I hear the question alot, Whats the best load for long range pheasant and how far away will it kill a bird reliably. Well i think that is the wrong question to ask. I know my load (kent ultimate upland) with 1.5oz of 5 shot or 4 shot will kill a rooster at 50 yrds no problem. The problem is how many people can hit at that range?? I kept track this year and killed over a good bit over 90% of the birds i shot at this year. I grew up grouse hunting in teh thick brush with a full choke because i didnt know any better so pheasants are not hard for me to hit. I would NOT take a first shot at a rooster at 45yrds!! I folded one at 65 yrds this year and the only reason i shot was it was already hit and it was PURE LUCK i got it!! Once they are hit i keep shooting, you have nothing to loose. Uless you are a true expert taking the long shots should not be done!! To many times i see a leg drop or the back end get knocked down or the wings set and they glide a half mile. all dead birds it just may take them a few days to die. Long shots are a sure way to cripple birds. A rooster is a magnificient t bird and deserves our best. yes a good load is important but self control is more important.
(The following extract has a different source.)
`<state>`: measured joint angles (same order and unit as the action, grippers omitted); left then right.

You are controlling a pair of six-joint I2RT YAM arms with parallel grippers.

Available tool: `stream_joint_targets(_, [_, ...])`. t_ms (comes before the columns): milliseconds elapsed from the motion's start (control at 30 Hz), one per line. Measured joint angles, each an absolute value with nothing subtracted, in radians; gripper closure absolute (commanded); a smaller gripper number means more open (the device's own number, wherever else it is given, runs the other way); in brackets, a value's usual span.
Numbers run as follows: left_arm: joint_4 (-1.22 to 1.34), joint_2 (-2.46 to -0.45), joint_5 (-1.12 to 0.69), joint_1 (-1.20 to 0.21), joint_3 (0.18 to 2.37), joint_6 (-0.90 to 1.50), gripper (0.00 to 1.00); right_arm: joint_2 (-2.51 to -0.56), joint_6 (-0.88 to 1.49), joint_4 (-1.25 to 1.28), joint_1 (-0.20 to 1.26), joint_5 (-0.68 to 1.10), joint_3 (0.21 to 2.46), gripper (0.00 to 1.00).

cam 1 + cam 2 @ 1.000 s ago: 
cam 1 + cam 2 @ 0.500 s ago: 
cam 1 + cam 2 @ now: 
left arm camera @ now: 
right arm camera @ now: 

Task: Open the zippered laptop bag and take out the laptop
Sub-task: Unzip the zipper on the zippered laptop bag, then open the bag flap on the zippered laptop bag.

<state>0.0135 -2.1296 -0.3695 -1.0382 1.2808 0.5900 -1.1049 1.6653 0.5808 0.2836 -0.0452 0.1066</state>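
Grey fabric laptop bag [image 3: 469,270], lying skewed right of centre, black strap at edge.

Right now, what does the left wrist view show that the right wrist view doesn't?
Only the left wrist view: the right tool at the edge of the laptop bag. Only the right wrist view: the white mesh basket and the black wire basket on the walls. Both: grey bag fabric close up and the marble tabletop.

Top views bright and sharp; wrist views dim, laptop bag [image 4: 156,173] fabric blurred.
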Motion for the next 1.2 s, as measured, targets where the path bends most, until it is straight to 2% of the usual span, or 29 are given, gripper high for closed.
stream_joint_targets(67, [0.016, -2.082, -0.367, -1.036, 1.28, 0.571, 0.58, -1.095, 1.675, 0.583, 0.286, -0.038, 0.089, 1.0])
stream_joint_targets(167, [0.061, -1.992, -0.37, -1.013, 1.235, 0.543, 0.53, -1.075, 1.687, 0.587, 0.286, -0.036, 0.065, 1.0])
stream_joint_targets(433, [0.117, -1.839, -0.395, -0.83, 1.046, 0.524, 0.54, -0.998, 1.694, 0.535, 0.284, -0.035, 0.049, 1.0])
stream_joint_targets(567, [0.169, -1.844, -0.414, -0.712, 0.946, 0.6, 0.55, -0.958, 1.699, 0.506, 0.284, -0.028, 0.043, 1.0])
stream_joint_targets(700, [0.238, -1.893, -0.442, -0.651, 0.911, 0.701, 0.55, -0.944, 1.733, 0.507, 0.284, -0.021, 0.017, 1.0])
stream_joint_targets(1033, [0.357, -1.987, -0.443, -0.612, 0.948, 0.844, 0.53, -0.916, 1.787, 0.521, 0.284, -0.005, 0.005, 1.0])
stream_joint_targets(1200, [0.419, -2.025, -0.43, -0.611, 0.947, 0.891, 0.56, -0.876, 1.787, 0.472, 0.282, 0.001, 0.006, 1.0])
Now i shoot a modified and take the closer shots and kill more birds with that than if i took all the same shots with a full choke and shot long range shots added in. I dont shot unless i know i can stand a 90% chance of dropping it cleanly. damn few people can do that at 45+ yrds. I am not one of them!!!


----------



## bandman (Feb 13, 2006)

My bro slipped me his extended Imp cyl choke this year that he used to shoot skeet with and needless to say, I was very very impressed w/ the way it threw lead. A lot of it has to do with confidence and knowing your own capabilities IMO.

5's all the way for me. :beer:

(Shooting a lot and having the company of a dog only helps build confidence also.) :wink:


----------



## Sasha and Abby (May 11, 2004)

I agree. They are too much of a game bird to risk wounding one and not being able to retrieve it.


----------



## HNTFSH (Jan 14, 2008)

Early season and/or when birds are holding well I use an Improved with 2 3/4 7 1/2 followed by a modified 3" #5 in the 2nd barrel. Later season or if the birds are running harder I go 3" #6 followed by a 3" #5.

Overall, a close working dog makes the biggest difference for me.


----------